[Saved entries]
[Start of Attachment]
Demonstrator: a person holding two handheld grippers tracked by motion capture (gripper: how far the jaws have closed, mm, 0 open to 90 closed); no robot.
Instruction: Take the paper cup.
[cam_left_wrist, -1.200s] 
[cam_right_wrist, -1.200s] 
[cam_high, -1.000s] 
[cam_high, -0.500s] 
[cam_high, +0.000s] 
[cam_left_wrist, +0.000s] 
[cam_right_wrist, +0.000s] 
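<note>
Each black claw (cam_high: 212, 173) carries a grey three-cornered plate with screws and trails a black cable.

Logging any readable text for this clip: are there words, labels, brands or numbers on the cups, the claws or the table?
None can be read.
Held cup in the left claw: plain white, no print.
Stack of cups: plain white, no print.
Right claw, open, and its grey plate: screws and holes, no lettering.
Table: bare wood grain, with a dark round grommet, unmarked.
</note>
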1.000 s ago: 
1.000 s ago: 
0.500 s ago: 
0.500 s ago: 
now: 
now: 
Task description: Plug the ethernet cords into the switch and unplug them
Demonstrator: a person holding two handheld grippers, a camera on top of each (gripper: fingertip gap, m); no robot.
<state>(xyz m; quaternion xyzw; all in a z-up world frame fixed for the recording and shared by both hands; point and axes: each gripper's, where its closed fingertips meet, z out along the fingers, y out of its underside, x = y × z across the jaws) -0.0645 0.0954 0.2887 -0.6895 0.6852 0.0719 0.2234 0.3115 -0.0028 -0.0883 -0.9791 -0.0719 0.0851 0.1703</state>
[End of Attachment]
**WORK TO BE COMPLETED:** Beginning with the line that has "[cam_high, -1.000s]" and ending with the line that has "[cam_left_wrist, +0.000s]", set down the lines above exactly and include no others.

**REPLY:**
[cam_high, -1.000s] 
[cam_high, -0.500s] 
[cam_high, +0.000s] 
[cam_left_wrist, +0.000s] 

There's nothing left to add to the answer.